The issues for me surrounding health and fitness didn’t start that day or even a few years before. Even at the time of my mother’s death after a long illness 12 years ago I was already very overweight. When I got pregnant with my now 19-year-old daughter I was overweight. I was a fat child at some points of my life—I remember shopping with my mother in what used to be called the “chubby” section. (That was a self-esteem builder for little girls everywhere!) It was always an issue. Food was connected to happiness and love for me. The emotional ties between me and a loaf of Wonder Breadâ were forged before I hit first grade.

But a story like this, forged pound after pound, doesn’t get written or explained in a day. In my case, 80 pounds of weight loss and a renewed commitment to exercise and fitness definitely isn’t it. It’s a very good start. And that’s why I am here. To make the rest of my journey something I have to show-up for everyday. To not slide backward even when every day--every decision--is complicated and serious and takes my energy. Whatever it takes to keep the power behind my will, I have to do. So my own story, it will take some time. But the fitter I get, the more time I have to tell it.

Saturday, March 26, 2011

Flipping the Switch

A friend of mine mentioned that term to me today. He asked me--At what point had I "flipped the switch" regarding my personal commitment to my health and fitness and how did I do it? I have been thinking about that a lot since our conversation. It's like he opened my proverbial can of self-transformational worms.

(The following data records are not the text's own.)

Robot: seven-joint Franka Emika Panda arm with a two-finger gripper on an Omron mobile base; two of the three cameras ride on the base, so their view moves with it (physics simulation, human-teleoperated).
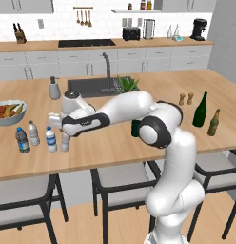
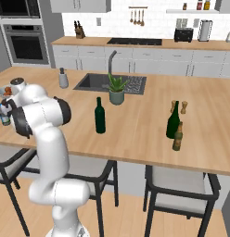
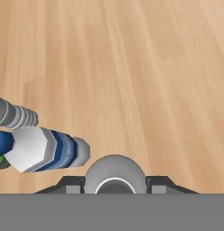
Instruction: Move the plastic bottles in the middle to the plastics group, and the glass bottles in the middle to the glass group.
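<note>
The gripper (image 1: 63, 135) is clamped on the plain greyish-clear plastic bottle (image 1: 65, 142), which stands on the wooden counter (image 1: 115, 143) just beside the white-capped bottle (image 1: 51, 139) at the edge of the plastics group. Since the bottle is light, thin-walled, smooth and ribbed, I judge that letting go carelessly or dragging sideways could tip it into that white-capped bottle and topple the tight row of small rounded bottles. The tall dark green wine bottle (image 2: 100, 115), glossy glass with a long thin neck, waits mid-counter near the potted plant (image 2: 117, 90), well apart from the white-capped bottle.
</note>
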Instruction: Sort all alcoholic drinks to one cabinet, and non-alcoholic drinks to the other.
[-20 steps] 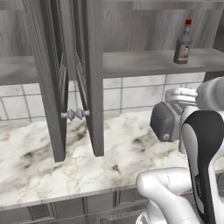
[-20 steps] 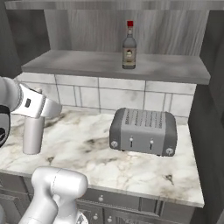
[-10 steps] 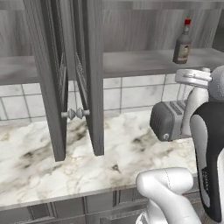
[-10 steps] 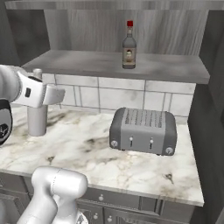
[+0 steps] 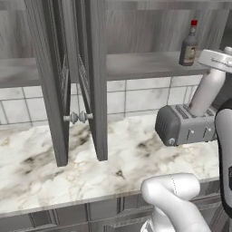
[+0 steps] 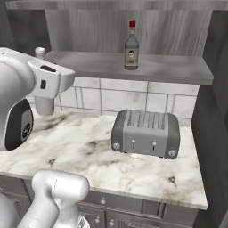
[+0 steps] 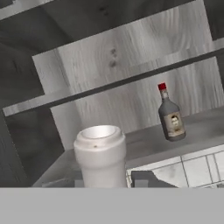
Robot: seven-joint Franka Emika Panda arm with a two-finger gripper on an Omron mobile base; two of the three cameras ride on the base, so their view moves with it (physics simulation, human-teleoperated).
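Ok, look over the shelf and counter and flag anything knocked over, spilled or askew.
Nothing stands out. The red-capped bottle stands upright on the cabinet shelf, the toaster sits flat on the counter, and the pale bottle sits between the fingers. No spills show.

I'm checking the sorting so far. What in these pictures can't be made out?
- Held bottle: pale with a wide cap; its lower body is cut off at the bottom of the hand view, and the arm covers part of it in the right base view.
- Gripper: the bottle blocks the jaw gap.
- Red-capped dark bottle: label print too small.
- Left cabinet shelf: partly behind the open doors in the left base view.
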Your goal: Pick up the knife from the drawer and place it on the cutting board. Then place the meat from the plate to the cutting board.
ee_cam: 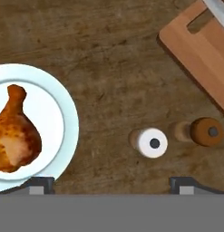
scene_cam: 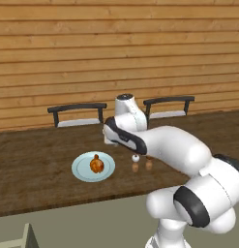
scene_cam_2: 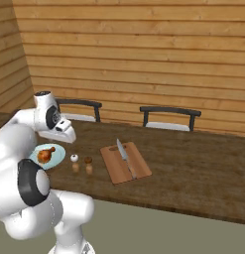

So in this can of transformational worms I find a lot of stuff. Digging around I pull out "self awareness and self esteem," "will power and motivation," and even a few handfuls of "direction, planning and know-how." I am not sure how I got from flipping a switch (electrical) to worms in cans (ugh) but there you go.

"Flipping the switch" is something that everyone gets and can visualize. It's going from off to on, from the past to the present, from passive to active, it's the big "aha!" moment.

When I think about my own journey and what kick-started me into action I have to start at the loss of my brother. My brother Chuck died at age 52 of a blood pressure-related heart attack while body surfing with his son in the ocean off a California beach. His death was sudden and unexpected and shocked me and everyone who knew him. However for me, after the shock came the realization--he was overweight and out of shape and had taxed his body beyond its ability to recover. Once the initial grief and responsibilities of my brother's death were past I was left with only one constant, depressing, fearful thought--I was next.

That thought sang out in my brain like a tune that gets stuck. Not only a horrible affirmation, but in this case a ringing truth like an alarm bell. For me that thought flipped my switch. It didn't flip all at once and it didn't flip into some permanent and unalterable state. Moving in the right direction isn't a one time decision--and that's what makes it so hard. Moving in the right direction is a never-ending series of good decisions. It takes some serious moxie.

I think something that was vital was the moment I realized that the journey was going to be difficult and that all this sense of challenge I felt and hard work it was taking was real. It wasn't that I had a bad attitude about it, or that I was weak or that I had no willpower--it was simply that changing one's life is always complicated. I relaxed some when I realized that it was going to be hard as hell sometimes--and that was okay.